While tribal art, primitive art, tramp art, and popular art, such as
the paintings of Campbell Soup cans by Andy Warhol are often lumped
together as folk art, in fact, each is distinctive in its own right.
Folk art encompasses a range of utilitarian and decorative media,
including cloth, wood, paper, clay, metal and more. If an artist
cannot find traditional materials to use, he or she will often
substitute new materials, resulting in contemporary expressions of
traditional folk art forms. Elie Nadelman knew this from his own
work and applied it to the objects he and his wife collected over
the years.
But
all folk art has one common characteristic—it’s colorful. Most folk
artists learn their skills and techniques through apprenticeships in
informal community settings, such as the art produced in villages in
Bali, Indonesia, where the artists in each village specialize in one
type of art, be it wood carving or painting or whatever. Above all,
all folk art is simple and direct.
Today, collectors assemble their antique folk art collections based
mostly on the individual pieces’ artistic merit. The people who
created them never intended them to be art. Examples of this type of
folk art include weathervanes, old store signs and carved figures,
itinerant portraits, carousel horses, fire buckets, painted game
boards, cast iron doorstops and many other "whimsical" antiques.
Elie Nadleman—Artist and
Collector
Widely
recognized for his elegant and spare modernist sculptures, Elie
Nadelman is less known for his role as a pioneering American folk
art collector.
Born in Poland in 1882, Elie Nadelman studied sculpture in Paris and
Munich, both of which were a hotbed of avant-garde art and ideas,
prior to World War I After immigrating to New York City in 1914, he
established a reputation for his witty, modernist sculptures. In
1919, Nadelman married Viola Spiess Flannery, a European-educated
wealthy widow. Shortly after their marriage, the couple began
collecting folk art, which eventually became an obsession.

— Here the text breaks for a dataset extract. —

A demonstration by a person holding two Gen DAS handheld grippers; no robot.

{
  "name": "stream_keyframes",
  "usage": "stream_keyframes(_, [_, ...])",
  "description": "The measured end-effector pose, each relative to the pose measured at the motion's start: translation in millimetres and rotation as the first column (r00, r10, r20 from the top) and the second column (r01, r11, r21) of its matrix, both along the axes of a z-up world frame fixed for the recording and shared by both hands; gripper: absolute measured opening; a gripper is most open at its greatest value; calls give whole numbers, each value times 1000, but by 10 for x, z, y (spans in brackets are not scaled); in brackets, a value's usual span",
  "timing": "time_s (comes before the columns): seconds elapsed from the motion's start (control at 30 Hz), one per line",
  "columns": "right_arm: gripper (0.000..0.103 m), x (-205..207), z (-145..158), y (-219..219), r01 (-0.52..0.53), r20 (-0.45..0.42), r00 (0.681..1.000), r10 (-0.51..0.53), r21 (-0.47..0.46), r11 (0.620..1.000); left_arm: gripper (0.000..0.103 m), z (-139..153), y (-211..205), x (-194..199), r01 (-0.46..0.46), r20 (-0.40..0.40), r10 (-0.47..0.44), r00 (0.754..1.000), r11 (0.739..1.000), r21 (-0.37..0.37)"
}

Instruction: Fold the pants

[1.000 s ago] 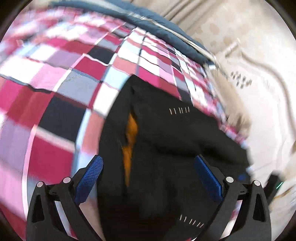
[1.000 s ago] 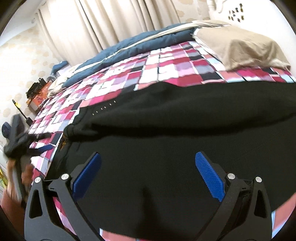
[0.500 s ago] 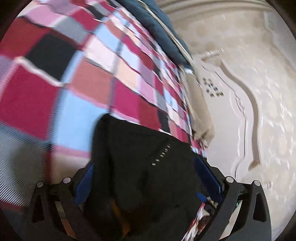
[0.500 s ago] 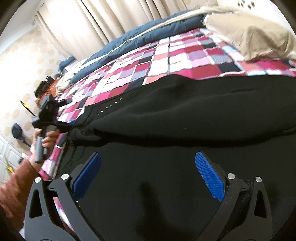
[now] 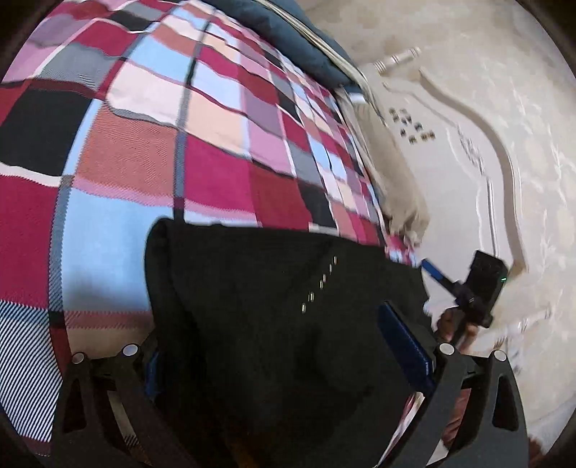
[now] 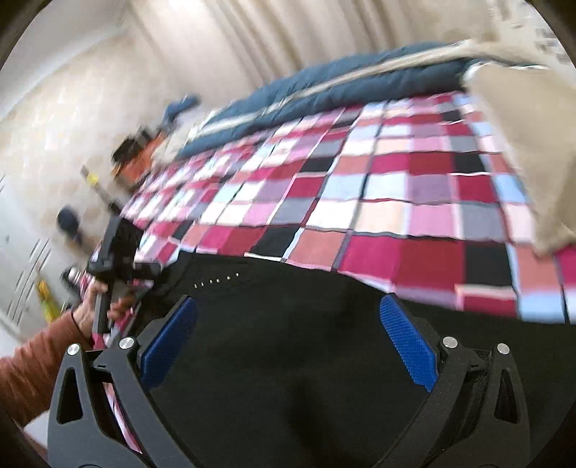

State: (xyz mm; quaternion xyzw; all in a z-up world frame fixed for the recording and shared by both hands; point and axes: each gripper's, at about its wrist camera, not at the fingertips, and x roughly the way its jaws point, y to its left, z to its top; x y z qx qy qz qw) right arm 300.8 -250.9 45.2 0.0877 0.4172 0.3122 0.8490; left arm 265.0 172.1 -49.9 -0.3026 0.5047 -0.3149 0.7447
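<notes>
- Your left tool (image 5: 288, 345) had its two blue pads wide apart, and black cloth filled the space between them. I could not tell if the pads were gripping it.
- Your right tool (image 6: 288, 345) was also spread wide, with the black cloth lying between its pads. I could not tell if it touched the cloth.
- The black pants (image 5: 273, 316) lay on the bed, close under both tools. A short row of small pale stitches (image 5: 320, 284) showed on the cloth.
- The bed had a checked blanket (image 5: 201, 151) in red, pink, blue and black squares.
- A tan pillow (image 6: 518, 136) sat at one end of the bed.
- A dark blue quilt (image 6: 324, 93) lay along the far side, near the pale curtains (image 6: 288, 32).
</notes>
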Motion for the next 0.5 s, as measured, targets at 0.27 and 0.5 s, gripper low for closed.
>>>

From 1926 until 1937, the Nadelmans displayed their collection,
spanning 600 years and 13 countries, in their own Museum of Folk and
Peasant Arts in Riverdale, New York. This museum was the first of
its kind in the United States. In fact, the Nadelmans were among the
earliest collectors to use the term "folk art" to describe common
objects marked by bright colors, flat patterns, and simple forms.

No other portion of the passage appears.